Regardless of political affiliation, and they all do it, anyone who has been involved in one of these photo ops would know that between the advance team, set piece posing for the cameras and making room for the politico, press and security entourage its a distraction to say the least… that said, an atta boy back slap at the right time when its cold, dark and 18 hours in does sometimes work, but most of the time its a PITA…

That said, Sandbag Sam was likely posturing for the cameras too…

#69 Mike on 04.28.19 at 8:58 am

Doug,

Write this down:

Dow top in June
NASDAQ top in May
TSX top in August

From those points, all 3 will decline into January 2020 at which point they will turn and will break new highs in 2020.

Write this down.

#70 NoName on 04.28.19 at 9:14 am

Something to learn from. Maybe mandatory drinking can save us all…

Inhabitants of Peru’s Wari empire may not have schmoozed with their leaders over a pint.
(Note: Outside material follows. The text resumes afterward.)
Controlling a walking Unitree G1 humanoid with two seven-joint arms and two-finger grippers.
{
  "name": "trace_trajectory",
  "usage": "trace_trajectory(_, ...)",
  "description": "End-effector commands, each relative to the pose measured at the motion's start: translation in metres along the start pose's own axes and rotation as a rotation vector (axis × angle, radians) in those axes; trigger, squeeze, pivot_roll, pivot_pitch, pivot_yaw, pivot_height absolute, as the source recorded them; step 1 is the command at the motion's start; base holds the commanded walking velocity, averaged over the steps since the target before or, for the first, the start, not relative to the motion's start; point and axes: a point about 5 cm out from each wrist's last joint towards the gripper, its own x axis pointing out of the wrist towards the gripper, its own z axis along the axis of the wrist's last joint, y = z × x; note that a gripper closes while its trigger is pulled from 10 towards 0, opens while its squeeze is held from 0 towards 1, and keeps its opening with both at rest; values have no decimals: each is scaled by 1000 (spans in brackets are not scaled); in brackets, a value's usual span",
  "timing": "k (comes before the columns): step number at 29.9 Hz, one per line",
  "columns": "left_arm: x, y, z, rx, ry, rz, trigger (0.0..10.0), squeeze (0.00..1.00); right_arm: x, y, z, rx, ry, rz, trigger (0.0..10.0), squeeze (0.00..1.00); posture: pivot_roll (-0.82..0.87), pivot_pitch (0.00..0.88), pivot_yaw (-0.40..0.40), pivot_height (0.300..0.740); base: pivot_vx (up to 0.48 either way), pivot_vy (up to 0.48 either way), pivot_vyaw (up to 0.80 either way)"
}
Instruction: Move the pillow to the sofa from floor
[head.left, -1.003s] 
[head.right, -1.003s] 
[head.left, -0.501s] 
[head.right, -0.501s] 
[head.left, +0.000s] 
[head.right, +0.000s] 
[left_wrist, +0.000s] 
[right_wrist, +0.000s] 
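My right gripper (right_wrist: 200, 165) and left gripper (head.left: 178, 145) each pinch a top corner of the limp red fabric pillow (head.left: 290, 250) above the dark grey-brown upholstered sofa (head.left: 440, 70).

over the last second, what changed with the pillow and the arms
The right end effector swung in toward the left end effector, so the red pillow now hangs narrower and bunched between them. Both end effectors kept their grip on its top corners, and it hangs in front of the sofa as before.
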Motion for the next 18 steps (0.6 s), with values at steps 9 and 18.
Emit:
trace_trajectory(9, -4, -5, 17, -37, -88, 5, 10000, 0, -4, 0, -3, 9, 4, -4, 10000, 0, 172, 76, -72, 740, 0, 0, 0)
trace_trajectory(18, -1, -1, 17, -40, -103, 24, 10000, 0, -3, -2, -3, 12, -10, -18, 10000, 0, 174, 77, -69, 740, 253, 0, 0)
But new research, published in Sustainability, indicates that making and drinking chicha, an indigenous brew, contributed to the vast pre-Columbian empire’s impressive political and cultural cohesion.

https://www.atlasobscura.com/articles/alcohol-wari-empire

At least our leader you got this part right.
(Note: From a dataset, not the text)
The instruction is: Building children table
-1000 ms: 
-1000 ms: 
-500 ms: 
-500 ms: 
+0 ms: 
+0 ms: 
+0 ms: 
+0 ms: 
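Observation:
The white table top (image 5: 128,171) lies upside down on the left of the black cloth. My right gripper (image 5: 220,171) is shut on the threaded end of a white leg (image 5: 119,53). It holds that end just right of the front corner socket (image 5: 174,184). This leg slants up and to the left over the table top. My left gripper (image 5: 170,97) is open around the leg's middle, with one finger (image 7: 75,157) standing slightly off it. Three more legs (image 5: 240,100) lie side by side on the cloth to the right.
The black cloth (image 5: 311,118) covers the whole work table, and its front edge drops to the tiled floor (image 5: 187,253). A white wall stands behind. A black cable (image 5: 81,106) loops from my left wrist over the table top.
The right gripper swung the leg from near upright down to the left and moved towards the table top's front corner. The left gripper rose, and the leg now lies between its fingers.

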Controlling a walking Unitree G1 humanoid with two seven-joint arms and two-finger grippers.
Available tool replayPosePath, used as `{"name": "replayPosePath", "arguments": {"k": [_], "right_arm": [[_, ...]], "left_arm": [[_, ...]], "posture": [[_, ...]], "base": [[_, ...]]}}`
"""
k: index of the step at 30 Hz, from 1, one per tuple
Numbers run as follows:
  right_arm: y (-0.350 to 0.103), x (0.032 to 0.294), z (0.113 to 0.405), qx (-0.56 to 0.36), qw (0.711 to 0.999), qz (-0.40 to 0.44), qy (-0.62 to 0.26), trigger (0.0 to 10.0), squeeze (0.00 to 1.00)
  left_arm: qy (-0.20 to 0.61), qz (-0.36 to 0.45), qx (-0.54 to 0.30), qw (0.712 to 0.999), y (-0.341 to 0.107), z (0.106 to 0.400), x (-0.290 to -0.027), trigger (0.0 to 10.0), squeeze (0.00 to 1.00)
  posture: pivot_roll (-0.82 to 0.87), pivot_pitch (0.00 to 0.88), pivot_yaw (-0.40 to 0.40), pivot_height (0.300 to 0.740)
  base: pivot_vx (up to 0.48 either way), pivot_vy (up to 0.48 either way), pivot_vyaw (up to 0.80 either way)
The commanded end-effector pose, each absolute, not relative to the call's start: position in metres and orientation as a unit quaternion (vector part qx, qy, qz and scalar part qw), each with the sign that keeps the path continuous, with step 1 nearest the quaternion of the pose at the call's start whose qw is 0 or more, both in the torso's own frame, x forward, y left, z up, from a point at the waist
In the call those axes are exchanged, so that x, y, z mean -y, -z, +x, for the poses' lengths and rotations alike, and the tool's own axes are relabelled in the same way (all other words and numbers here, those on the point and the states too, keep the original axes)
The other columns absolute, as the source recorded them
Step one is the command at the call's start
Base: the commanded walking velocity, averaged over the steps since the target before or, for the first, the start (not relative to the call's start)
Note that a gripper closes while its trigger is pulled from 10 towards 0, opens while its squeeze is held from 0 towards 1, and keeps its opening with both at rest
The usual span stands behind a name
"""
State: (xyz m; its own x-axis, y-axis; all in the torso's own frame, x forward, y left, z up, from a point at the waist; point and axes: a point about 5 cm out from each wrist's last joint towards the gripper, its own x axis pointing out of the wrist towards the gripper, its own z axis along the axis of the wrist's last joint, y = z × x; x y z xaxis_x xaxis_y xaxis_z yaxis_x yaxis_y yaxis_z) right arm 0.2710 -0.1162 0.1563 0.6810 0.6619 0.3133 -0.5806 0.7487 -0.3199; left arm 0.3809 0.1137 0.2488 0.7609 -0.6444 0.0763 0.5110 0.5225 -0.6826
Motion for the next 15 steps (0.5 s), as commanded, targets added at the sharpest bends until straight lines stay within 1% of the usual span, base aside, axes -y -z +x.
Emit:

According to one “ten day world tour” flight on November 9-19, Trudeau’s flight spent $142,786 on food and $961.30 on alcohol. The drink tab included 53 bottles of wine and 53 cans of beer.
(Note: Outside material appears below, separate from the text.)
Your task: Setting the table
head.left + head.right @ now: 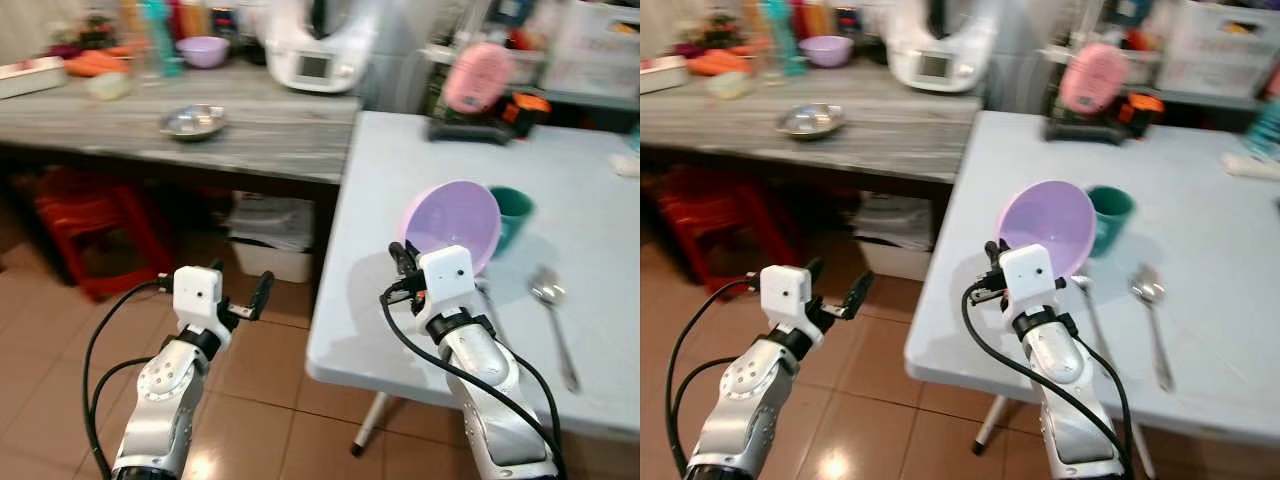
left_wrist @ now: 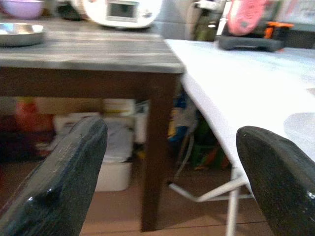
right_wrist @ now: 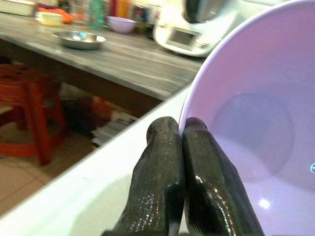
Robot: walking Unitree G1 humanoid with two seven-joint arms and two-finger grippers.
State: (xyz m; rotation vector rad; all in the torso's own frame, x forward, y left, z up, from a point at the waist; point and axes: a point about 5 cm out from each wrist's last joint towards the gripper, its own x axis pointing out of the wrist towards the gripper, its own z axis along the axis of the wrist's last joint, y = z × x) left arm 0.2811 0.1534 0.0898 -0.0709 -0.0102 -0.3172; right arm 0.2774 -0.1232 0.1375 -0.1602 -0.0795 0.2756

In another instance, during Trudeau’s controversial G20 trip to Argentina, the flight rang up $103,393.57 on a food bill and $923.00 for 57 bottles of wine and 38 cans of beer.

https://www.thepostmillennial.com/airborne-debauchery-trudeau-spends-nearly-400k-on-inflight-meals-and-alcohol/

#71 crowdedelevatorfartz on 04.28.19 at 9:34 am

@#48 Ustabe workin for the PMO

“With the RCMP, the PMO and the organizers all now saying that there was no stoppage of filling folks vehicles with sandbags and that, in fact, the PM actually did work for a time filling said sandbags…”

++++

Mr Butts.
Good to know you read Garth’s blog.
How’s retirement?

#72 dharma bum on 04.28.19 at 9:42 am

#44 crowdedelevatorfartz

Its rare in an election year that “Joe Public” got that close to Trudeau to berate him in front of the cameras…
Perhaps the security detail were busy stuffing 80lb sacks of sand?
——————————————————————–

You are so right!
It really is actually an astounding security breach.

Not only is the PM a total hack, his security detail is so ridiculously amateurish that whomever is in charge of them should be terminated immediately (…or not).

Can you imagine some dude emerging out of nowhere and just wandering up to within arms length of the POTUS?

That guy would be face down, cuffed, and immediately incarcerated and questioned. The Secret Service would have a lotta ‘splainin’ to do as well.

I wonder if the Canadian Security hacks “protecting” the PM realize how inept they are, and how potentially life threatening that encounter could have been.

I guess they factor in the ever-harmless good nature and politeness of even the most ill intentioned disgruntled Canadian.

Man, that guy should’ve used that unique opportunity to really tear a strip off of Mr. Socks. He barely even raised his voice. Now, THAT’s restraint.

#73 crowdedelevatorfartz on 04.28.19 at 9:56 am

@#57 Fire Fighter
“replaced all the wiring to modern standards so all a short would have done is blown a fuse…”
++++
They still use fuses on low voltage fire alarm wiring?
Here in Canada it would have tripped a breaker…and even if it tripped a breaker for the smoke detectors it would have set the main fire alarm off.
There was no alarm. Witnesses on the street called it in.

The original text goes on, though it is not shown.